▶ [Exercise details] What follows is a listing to transcribe exactly, leaving the pictures out.

▶ [Information provided]
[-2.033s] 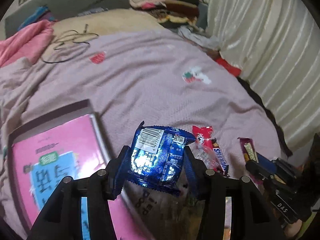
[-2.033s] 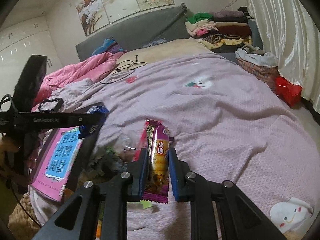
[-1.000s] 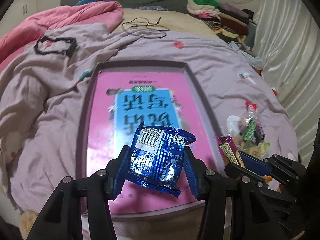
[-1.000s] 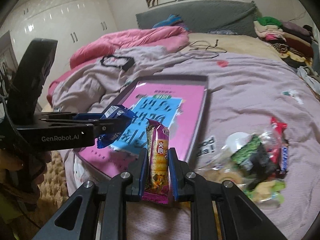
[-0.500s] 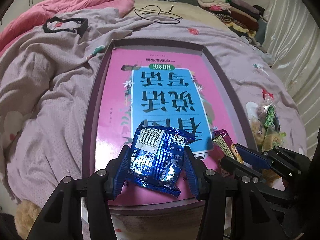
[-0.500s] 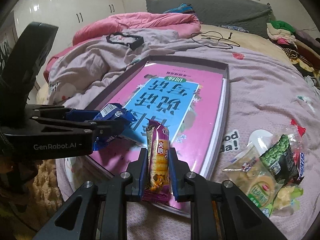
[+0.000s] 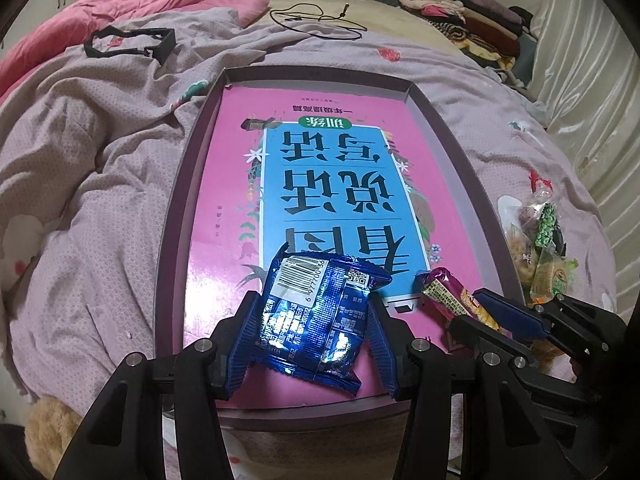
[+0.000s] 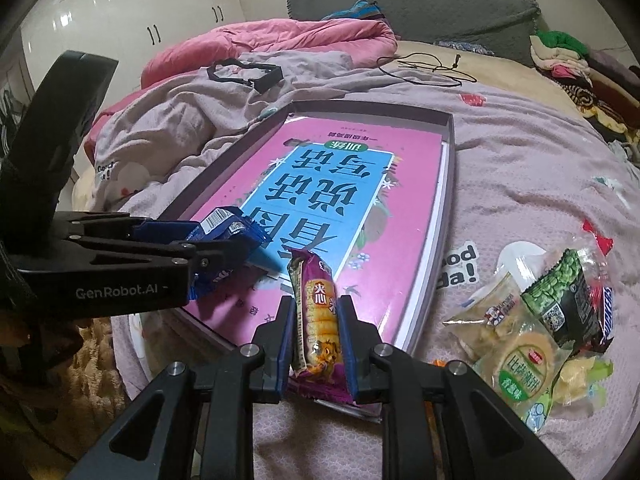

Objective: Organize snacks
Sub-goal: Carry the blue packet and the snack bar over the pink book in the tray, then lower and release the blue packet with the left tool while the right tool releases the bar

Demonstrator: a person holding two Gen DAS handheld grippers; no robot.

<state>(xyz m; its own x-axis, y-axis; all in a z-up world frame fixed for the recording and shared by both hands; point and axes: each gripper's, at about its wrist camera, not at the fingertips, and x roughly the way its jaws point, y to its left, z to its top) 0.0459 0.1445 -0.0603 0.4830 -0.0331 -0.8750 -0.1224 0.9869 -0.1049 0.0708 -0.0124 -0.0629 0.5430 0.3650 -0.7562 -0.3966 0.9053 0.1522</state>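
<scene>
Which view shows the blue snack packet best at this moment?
The left wrist view. The blue snack packet fills the centre there, flat side to the camera, barcode legible, clamped in the left gripper over the box. The right wrist view catches the packet only edge-on, mostly hidden by the jaws.

I am holding my left gripper [image 7: 310, 326] and right gripper [image 8: 316, 330] side by side over the near end of the tray [image 7: 182, 184], each filled by a packet, so the gap between them is staying narrow and they are crowding each other there. Ahead, the pink book [image 7: 320, 184] lining the tray is lying flat and bare, giving open room up to the low rim around it. To my right the snack pile [image 8: 548, 320] is blocking the bedspread beside the tray, and rumpled bedding [image 7: 80, 152] is rising on the left.
</scene>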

▶ [Solution below]
[-2.033s] 
[-2.033s] 
[-1.000s] 
[-1.000s] 
[-0.500s] 
[-0.500s] 
[+0.000s] 
[+0.000s] 

Objective: Organize snacks
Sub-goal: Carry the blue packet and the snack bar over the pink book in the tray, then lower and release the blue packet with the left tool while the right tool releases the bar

Demonstrator: a person holding two Gen DAS handheld grippers; no robot.

<state>(xyz m; its own x-axis, y-axis; all in a z-up world frame fixed for the recording and shared by both hands; point and axes: each gripper's, at about its wrist camera, not at the fingertips, and x roughly the way its jaws point, y to its left, z to its top) 0.0459 0.1445 -0.0603 0.4830 -0.0331 -0.8750 -0.1224 0.9869 -0.1049 0.0708 -0.0124 -0.0629 0.5430 0.3650 -0.7562 -0.3966 0.9053 0.1522</state>
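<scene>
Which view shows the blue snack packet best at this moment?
The left wrist view. The blue snack packet fills the centre there, flat side to the camera, barcode legible, clamped in the left gripper over the box. The right wrist view catches the packet only edge-on, mostly hidden by the jaws.

I am holding my left gripper [image 7: 310, 326] and right gripper [image 8: 316, 330] side by side over the near end of the tray [image 7: 182, 184], each filled by a packet, so the gap between them is staying narrow and they are crowding each other there. Ahead, the pink book [image 7: 320, 184] lining the tray is lying flat and bare, giving open room up to the low rim around it. To my right the snack pile [image 8: 548, 320] is blocking the bedspread beside the tray, and rumpled bedding [image 7: 80, 152] is rising on the left.
</scene>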

This completes the requested output.